Re: new RFC-CHAR draft

Erik M. van der Poel writes:

Once I have my code updated we'll see -- computers
are relentlessly literal and can find problems I'd never see myself.

Ah, so then the source code of your program becomes The Standard
around which everything else does (or does not) pivot. Come on, Ned,
you know better 'n that.


Huh? I have no intention of making my source code a standard of anything. In
any case, it is not "my" code: (1) I am not the only one working on it, (2) It
is the property of Innosoft and I get paid to write it, and (3) It will
probably end up in a commercial product eventually and will probably never be
made generally available. Finally, this code is in Pascal, not C, so I very
much doubt if very many other people would be interested in it.

The last thing the Internet needs is another pile of code like the BIND
nameserver, thank you very much.

My intent here was something entirely different. In case you haven't bothered
to look, RFC-CHAR contains a substantial number of tables of information. These
tables have to interwork in a fairly complex way in order for RFC-CHAR to be an
effective document. Examples:

(0) All commands used in the charset tables must be within the set of
    predefined commands.

(1) All descriptions in the table of available mnemonics must be unique.

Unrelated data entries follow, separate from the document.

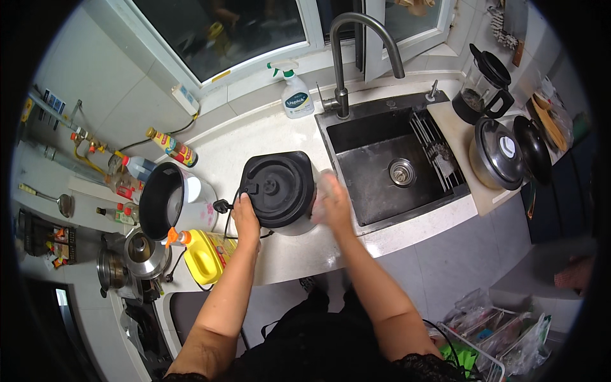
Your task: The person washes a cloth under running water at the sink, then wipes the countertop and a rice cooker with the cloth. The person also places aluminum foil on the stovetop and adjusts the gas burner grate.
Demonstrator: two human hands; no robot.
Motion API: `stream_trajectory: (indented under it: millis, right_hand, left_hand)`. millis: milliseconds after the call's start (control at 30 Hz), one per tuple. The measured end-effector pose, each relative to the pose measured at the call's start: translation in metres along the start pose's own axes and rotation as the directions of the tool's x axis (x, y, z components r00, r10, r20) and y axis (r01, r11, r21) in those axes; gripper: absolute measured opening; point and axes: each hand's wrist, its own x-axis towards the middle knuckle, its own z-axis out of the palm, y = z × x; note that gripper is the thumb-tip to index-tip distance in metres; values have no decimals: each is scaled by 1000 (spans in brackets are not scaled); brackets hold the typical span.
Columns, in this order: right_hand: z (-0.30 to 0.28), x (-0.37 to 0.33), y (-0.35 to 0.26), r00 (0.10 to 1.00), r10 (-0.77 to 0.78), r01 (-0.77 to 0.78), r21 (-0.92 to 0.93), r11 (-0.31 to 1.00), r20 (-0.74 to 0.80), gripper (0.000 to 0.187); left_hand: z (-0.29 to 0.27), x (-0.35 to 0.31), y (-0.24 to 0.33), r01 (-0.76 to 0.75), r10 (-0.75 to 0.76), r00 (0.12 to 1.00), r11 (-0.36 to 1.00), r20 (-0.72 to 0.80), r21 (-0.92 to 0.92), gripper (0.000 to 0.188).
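A black and grey electric appliance (280, 184), perhaps a rice cooker body turned over, stands on the white counter with its rounded-square black face up. A round ring and a small central knob mark that face. My left hand (246, 219) grips its near left side, the thumb at the rim. Beside this hand hang a black power cord and its plug (222, 205). My right hand (332, 204) is against the appliance's right side, smeared by motion. Something pale, perhaps a cloth, shows at its fingers, but the blur hides what it is.
Right of the appliance is a dark sink (366, 159) with a tall faucet (342, 70). A spray bottle (296, 95) stands behind. On the left are a pot with a dark inside (162, 202), a yellow jug (205, 256) and a sauce bottle (173, 148). A lidded pot (493, 156) sits far right.
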Motion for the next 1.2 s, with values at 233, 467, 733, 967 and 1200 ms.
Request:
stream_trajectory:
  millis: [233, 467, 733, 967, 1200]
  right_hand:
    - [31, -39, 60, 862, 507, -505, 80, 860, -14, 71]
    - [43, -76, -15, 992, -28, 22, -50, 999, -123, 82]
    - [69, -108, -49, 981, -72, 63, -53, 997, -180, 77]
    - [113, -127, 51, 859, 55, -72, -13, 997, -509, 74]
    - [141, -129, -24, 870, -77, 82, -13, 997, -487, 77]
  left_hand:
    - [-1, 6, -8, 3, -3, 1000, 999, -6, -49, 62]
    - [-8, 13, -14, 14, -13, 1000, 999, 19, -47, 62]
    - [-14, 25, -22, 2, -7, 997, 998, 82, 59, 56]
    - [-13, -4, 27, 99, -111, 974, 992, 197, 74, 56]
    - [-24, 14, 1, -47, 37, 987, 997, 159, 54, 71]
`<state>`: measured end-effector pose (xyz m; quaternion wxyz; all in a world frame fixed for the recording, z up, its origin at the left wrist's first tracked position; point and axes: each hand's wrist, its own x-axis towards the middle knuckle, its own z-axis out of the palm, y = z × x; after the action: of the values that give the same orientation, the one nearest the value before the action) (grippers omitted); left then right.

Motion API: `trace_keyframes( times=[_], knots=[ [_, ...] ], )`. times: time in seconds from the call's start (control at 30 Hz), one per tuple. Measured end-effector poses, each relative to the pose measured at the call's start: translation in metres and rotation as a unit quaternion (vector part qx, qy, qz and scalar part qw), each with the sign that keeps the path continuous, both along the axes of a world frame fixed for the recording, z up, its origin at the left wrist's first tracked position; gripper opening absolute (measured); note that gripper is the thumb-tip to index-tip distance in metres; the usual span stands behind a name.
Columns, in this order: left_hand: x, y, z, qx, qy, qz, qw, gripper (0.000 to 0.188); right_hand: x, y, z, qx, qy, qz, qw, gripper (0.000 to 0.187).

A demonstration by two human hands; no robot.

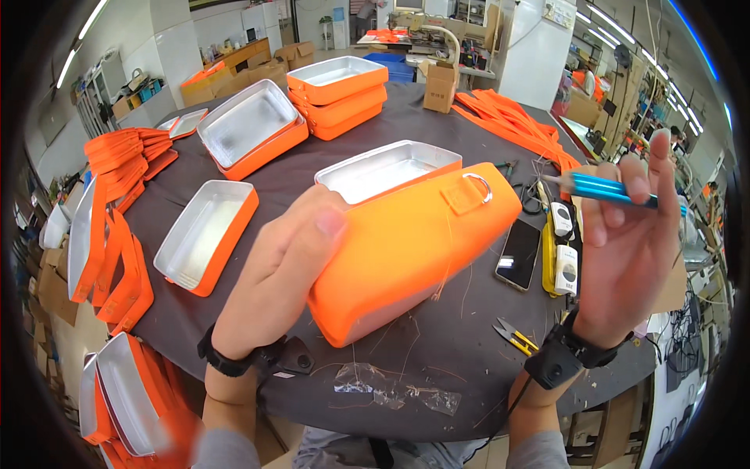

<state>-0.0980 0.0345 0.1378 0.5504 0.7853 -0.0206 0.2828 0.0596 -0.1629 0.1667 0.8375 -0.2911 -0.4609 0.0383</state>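
An orange case (398, 242) with rounded corners is tilted in front of me, and my left hand (293, 258) is closed round its left end. A small stitched tab with a metal D-ring (478, 187) sits on its upper right side, and loose orange threads hang from it. To the right, raised off the table, my right hand (633, 227) grips a blue pen-like tool (613, 189) whose thin tip points left. One index finger of that hand sticks up. Directly behind the held case lies an open orange tray with silver lining (391, 170).
More silver-lined trays (207, 234) and stacked orange cases (337, 98) stand left and back. Orange straps (512, 117) lie at the back right. Right of centre are a phone (519, 254), yellow thread snips (516, 336) and a yellow holder (549, 250). Clear plastic scraps (391, 387) lie near me.
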Motion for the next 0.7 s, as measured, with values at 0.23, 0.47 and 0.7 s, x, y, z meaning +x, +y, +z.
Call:
trace_keyframes(
  times=[0.23,0.47,0.7],
  knots=[
    [0.001,0.005,-0.008,-0.032,-0.048,0.054,0.997,0.034,0.012,0.000,-0.004,-0.052,-0.069,0.009,0.996,0.038],
    [0.013,-0.005,-0.014,-0.094,-0.113,0.103,0.984,0.040,0.022,0.006,-0.008,-0.044,-0.033,-0.159,0.986,0.041],
    [0.004,-0.007,-0.014,-0.063,-0.061,0.145,0.986,0.044,0.007,0.021,-0.017,-0.011,-0.039,-0.184,0.982,0.043]
  ],
)
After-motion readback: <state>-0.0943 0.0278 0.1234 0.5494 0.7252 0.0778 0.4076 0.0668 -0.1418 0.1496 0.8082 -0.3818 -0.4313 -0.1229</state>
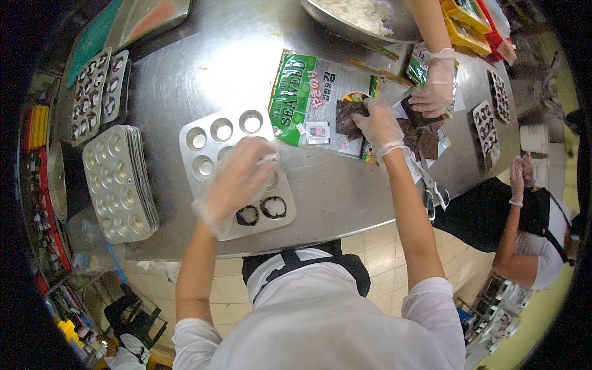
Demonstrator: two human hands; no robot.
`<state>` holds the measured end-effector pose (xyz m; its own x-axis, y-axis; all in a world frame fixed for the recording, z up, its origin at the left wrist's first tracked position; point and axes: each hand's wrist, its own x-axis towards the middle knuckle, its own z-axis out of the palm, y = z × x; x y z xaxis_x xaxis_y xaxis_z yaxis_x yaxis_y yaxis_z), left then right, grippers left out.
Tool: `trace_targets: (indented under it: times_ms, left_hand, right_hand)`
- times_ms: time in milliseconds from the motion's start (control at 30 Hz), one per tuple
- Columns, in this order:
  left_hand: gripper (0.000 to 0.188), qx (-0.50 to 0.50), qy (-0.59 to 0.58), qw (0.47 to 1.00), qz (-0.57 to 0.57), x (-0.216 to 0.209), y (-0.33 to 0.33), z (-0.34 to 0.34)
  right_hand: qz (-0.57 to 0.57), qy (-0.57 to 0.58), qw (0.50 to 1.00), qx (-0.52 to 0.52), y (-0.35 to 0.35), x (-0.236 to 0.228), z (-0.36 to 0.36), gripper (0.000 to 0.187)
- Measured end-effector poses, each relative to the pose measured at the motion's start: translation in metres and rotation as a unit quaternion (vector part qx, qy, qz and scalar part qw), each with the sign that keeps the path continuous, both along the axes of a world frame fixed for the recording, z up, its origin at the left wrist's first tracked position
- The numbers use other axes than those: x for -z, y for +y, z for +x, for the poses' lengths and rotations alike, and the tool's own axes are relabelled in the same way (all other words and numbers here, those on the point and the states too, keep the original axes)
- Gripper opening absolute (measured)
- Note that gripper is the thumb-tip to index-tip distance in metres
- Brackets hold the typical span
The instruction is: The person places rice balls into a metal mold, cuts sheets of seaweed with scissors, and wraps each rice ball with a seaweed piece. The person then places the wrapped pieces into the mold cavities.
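Your left hand (237,182), in a clear glove, lies over the middle of a muffin tray (237,163) on the steel table (203,68); its fingers are bent down into a cup, but whether they pinch anything cannot be told. Seven cups of that tray show: five bare ones at the far and left side, and two near ones lined with dark seaweed rings (260,211). The rest sit under your hand. The tray's long axis runs from far left to near right.

Your right hand (381,126), also gloved, rests farther right, its fingers loosely spread on a dark seaweed sheet (349,117) lying on a green and white packet (311,102). The packet's long side runs left to right, slightly tilted.

A stack of empty trays (117,182) stands at the left edge, and two filled trays (95,92) lie beyond it. Another person's gloved hand (435,86) presses on seaweed pieces just right of yours. One pair of scissors (431,191) lies at the near right edge, and one bowl of rice (364,18) stands far.
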<state>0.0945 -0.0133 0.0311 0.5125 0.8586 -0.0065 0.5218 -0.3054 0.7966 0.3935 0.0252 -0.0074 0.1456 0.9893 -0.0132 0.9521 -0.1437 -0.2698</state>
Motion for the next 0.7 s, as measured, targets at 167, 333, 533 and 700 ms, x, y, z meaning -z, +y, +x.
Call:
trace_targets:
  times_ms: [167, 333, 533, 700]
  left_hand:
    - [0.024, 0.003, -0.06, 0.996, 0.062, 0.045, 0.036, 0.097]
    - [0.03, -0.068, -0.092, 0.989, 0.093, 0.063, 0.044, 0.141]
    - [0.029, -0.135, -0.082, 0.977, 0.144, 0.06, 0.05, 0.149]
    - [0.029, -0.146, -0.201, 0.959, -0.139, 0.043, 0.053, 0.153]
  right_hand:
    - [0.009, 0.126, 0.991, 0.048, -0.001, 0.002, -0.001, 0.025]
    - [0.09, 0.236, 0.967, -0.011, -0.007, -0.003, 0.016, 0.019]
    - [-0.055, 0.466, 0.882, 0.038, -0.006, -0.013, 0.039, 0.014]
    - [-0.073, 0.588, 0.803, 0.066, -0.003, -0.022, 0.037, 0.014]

(2) All mnemonics used in the charset tables must be defined in the mnemonic
    tables.

(3) All charset names should be unique.

(4) It should be noted if a mnemonic appears in two places in the same
    character set. This is not a problem, exactly, but if it does happen
    it must be noted so that appropriate actions can be taken to deal with
    it.

(5) The tables of combining mnemonics that Keld has added to the latest
    draft must apply to mnemonics that are actually in the associated
    character set.

Checking these things by hand is simply impossible. It has to be done by a
program. I have elected to use RFC-CHAR as a source of the tables to drive my
translation routines. In the process of doing this I have also implemented many
checks for mistakes in the tables.

There is also a set of checks that has to be done manually. No other method
applies to the problem of making sure that Keld's tables actually reflect the
character sets they actually reference. Errors can creep in. (Keld has to type
this stuff in from printed pages. I shudder to think of the time he has spent
on this. In any case, the fact that he has to do that should not be held
against him. Instead it should be held against the people that produce
standards only in printed formats.)

Currently my code checks the tables for (1), 3), and (4). And my code has
flushed a number of mistakes in RFC-CHAR that I never would have caught.
I happened to notice a violation of (2) by eye -- pure luck and nothing
more. I fully intend to check all of these things, and many more besides. I
simply implemented the minimal set of checks that I need to get the conversions
I actually need to have up and running.

Now, there is a problem here, in that I have attempted to test mechanically
only the potential problem areas that concern me as an implementor. An
implementor using RFC-CHAR for something else might have an entirely different
set of concerns. And this is a problem -- a big one, in fact. This is one of
the reasons I'm concerned about the lack of public comment on RFC-CHAR.

                                        Ned